As well as for the sake of everyone who has ever been asked to do something horrifically difficult for the greater good. Sometimes, it’s just enough that your plight is recognized, by someone, by anyone. I feel like we need to be a good friend to Hagar in this moment and just say, “Wow, that must have been really rough, that must have really stung.” I’m guessing many of you have experienced something similar. When you’ve gone through a terrible experience, and no one seems to recognize just how horrible it was? And I’m hoping you’ve also had the opposite of that, when someone not only recognizes it but acknowledges it with you. Doesn’t that feel like such a weight lifted from you? And I think most of the time we’re not looking for a pity party, we’re not looking to put a team together to get retribution.
Heck, we’re not even looking for help! Sometimes all we want is to be seen, for our current struggle to be seen for what it is. Someone to end all the second-guessing that we do with ourselves: Maybe I’m overreacting. Maybe it’s not that bad. Maybe I’m being too sensitive. Maybe I’m the problem. What a breath of fresh air to have someone say, “No, you’re not overreacting, that was horrible.” But back to our story because it doesn’t end on such a sour note, and we haven’t even talked about Mary yet!
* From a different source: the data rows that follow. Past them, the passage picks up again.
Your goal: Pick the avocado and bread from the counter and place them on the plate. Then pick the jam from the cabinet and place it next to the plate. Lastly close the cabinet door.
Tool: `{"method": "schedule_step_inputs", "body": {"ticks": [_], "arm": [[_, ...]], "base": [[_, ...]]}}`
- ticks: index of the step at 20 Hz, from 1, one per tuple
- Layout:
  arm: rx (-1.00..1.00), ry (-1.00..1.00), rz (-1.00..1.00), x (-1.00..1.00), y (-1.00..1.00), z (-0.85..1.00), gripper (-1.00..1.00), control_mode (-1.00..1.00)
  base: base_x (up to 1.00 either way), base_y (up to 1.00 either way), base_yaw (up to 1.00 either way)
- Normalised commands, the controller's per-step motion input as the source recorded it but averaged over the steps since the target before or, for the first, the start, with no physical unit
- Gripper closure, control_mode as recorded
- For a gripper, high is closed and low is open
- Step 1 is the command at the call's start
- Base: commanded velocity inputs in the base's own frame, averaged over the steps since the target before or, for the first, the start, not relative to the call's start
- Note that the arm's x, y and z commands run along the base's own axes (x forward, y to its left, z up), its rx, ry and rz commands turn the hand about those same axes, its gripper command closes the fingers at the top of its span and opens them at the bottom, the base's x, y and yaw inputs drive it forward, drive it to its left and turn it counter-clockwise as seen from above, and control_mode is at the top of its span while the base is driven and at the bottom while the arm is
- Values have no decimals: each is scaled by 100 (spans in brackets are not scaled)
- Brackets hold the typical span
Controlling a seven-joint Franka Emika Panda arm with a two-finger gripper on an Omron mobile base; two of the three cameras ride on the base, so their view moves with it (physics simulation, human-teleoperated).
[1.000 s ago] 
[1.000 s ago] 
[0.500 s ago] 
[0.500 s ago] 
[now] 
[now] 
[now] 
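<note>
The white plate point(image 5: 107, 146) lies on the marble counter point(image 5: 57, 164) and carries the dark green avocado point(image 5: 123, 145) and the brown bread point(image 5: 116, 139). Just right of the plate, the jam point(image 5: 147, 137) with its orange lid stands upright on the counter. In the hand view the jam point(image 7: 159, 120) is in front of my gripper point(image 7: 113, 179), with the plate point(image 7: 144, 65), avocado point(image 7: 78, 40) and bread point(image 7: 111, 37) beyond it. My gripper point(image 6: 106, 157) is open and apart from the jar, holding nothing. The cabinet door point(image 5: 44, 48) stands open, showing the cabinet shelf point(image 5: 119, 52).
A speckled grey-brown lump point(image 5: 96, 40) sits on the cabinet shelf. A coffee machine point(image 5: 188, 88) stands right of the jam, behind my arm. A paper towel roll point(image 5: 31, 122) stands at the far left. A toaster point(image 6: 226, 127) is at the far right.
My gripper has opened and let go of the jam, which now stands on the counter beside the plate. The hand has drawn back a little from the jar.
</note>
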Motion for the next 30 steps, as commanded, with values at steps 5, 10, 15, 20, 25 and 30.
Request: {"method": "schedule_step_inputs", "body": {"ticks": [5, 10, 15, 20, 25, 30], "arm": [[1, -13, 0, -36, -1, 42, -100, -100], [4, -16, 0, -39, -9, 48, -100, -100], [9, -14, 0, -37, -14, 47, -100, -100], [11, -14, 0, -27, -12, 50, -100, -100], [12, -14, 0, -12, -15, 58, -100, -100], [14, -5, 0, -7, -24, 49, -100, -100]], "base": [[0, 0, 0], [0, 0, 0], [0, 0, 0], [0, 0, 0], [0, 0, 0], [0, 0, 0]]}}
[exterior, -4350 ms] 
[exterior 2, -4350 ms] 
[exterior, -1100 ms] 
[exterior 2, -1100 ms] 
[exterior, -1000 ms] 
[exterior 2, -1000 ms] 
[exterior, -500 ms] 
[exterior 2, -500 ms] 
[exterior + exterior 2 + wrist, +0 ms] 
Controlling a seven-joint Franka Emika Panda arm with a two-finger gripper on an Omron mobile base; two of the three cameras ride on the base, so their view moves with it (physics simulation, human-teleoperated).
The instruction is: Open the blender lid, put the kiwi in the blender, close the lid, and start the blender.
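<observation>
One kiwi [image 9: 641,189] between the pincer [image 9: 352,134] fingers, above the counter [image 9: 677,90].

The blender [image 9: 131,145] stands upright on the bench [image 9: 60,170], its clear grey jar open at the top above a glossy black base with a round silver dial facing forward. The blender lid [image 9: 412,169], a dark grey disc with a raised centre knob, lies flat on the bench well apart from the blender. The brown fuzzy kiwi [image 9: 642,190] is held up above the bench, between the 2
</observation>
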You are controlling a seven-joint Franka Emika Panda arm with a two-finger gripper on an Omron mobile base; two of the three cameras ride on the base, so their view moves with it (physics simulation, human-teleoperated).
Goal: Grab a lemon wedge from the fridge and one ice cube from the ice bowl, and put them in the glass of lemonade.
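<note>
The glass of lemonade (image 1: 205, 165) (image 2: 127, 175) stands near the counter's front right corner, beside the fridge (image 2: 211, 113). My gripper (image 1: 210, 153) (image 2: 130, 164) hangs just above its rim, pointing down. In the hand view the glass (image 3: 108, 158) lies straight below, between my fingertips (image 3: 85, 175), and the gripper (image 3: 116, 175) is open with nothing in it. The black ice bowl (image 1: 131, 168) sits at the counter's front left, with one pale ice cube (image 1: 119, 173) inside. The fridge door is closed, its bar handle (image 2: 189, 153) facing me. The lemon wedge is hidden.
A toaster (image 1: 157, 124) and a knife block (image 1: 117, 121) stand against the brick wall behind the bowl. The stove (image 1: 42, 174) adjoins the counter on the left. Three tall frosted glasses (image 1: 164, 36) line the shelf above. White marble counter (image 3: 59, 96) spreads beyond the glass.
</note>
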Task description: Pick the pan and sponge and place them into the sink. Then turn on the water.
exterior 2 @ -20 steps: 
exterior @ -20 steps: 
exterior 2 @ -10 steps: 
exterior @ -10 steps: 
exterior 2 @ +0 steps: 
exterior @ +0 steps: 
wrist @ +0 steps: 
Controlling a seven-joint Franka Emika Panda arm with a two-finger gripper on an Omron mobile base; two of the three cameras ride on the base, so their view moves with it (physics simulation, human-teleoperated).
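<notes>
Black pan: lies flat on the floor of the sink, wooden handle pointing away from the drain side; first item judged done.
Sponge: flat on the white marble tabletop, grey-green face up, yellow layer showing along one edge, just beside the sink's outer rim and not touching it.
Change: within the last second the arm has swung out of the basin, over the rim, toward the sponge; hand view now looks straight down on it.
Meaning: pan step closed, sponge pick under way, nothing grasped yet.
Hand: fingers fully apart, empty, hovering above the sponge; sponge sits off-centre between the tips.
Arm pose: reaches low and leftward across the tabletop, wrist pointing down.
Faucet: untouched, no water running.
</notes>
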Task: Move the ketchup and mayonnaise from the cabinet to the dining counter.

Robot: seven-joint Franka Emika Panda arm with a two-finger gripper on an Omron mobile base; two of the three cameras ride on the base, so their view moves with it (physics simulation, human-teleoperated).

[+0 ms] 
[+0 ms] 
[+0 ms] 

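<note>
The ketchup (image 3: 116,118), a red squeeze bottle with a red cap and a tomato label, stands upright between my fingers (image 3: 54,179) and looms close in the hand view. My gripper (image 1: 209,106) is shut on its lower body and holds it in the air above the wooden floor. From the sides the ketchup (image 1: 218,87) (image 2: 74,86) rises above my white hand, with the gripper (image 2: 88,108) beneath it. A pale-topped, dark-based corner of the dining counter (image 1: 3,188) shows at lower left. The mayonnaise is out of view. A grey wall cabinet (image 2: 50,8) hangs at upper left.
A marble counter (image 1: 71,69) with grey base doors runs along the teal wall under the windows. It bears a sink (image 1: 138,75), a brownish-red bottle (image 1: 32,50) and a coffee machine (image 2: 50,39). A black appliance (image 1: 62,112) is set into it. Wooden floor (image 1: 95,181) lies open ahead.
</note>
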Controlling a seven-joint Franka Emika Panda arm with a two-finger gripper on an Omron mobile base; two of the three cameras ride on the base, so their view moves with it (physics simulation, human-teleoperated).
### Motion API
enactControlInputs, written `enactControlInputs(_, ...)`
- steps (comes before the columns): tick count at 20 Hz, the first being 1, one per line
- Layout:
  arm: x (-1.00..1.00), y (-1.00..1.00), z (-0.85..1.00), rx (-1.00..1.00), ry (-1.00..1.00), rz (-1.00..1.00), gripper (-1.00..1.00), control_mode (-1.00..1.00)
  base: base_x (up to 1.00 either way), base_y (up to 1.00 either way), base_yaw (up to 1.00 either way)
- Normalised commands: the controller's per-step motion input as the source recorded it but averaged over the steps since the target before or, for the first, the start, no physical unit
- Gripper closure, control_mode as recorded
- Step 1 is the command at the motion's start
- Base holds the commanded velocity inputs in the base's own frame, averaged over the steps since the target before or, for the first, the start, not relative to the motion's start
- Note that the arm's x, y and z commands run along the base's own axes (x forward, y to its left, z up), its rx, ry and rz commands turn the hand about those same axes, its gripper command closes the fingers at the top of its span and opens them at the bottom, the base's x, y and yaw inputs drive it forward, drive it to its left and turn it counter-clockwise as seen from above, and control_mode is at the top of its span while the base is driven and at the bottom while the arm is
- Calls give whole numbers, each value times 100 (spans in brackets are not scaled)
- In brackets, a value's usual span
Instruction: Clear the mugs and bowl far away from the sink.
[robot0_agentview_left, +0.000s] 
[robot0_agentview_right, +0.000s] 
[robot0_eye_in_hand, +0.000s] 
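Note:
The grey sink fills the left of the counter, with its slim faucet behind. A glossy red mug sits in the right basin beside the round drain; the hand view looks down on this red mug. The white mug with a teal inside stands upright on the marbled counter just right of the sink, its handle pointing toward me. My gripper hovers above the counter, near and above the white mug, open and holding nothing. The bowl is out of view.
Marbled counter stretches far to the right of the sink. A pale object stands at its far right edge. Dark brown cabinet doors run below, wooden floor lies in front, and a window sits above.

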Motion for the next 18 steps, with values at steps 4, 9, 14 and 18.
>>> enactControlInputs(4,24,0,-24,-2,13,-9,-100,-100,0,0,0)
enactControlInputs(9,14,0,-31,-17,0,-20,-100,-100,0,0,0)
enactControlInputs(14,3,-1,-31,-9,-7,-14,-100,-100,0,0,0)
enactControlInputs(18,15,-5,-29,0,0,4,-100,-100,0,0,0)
So, God doesn’t end there, God continues the conversation with a promise. God says that she also will be the mother of a nation. Her offspring will eventually be too numerous to count! And it will start with the baby boy growing in her belly, Ishmael. And that’s when something truly fascinating happens.
And like Hagar, God comes to her not as a stranger, but as someone who knows her, who sees her, who has kept a caring eye on her, and her extended family, like Elizabeth, who has some amazing news of her own to share! And with the strength of Hagar, Mary says, “How can this be…?” As if to say, hold up a sec, run that by me again! How exactly is that gonna work? Mary needs a few more details before she agrees to anything! Unlike her ancestor Abraham, who just went along with whatever Sarah said. After getting a few more details of the plan, Mary of course, like her ancestor Hagar, acquiesced. And also like Hagar, it would mean a difficult road for her from here on out. God knows, parenthood is a hard road as it is! But their roads were fraught with so much more.
Not unlike most of our lives, if we’re honest. So, what name would you give God? As you look back on your life, and the experiences that God has walked with you through, and maybe even nudged you into, or shoved, sometimes it feels more like being shoved, how have those experiences shaped your relationship with God? And how might that be captured in a name? For Hagar it was El-ro’I, God who saw me. For Mary, it was Jesus, which means “God who saves.” This Advent, I encourage you to ponder what name you might give God. That is your homework.
And for extra credit, also ponder how your own name for God could be a breath of fresh air for someone else who has experienced something similar and might feel less lonely after hearing your name for God. As you engage in this work of naming God this Advent, may you be comforted by the God who Sees You, may you be strengthened by the God who saves, and may you be inspired by Hagar, the woman who named God, and Mary, the woman who birthed God. Thanks be to the God who has named us her Beloved Children. Amen.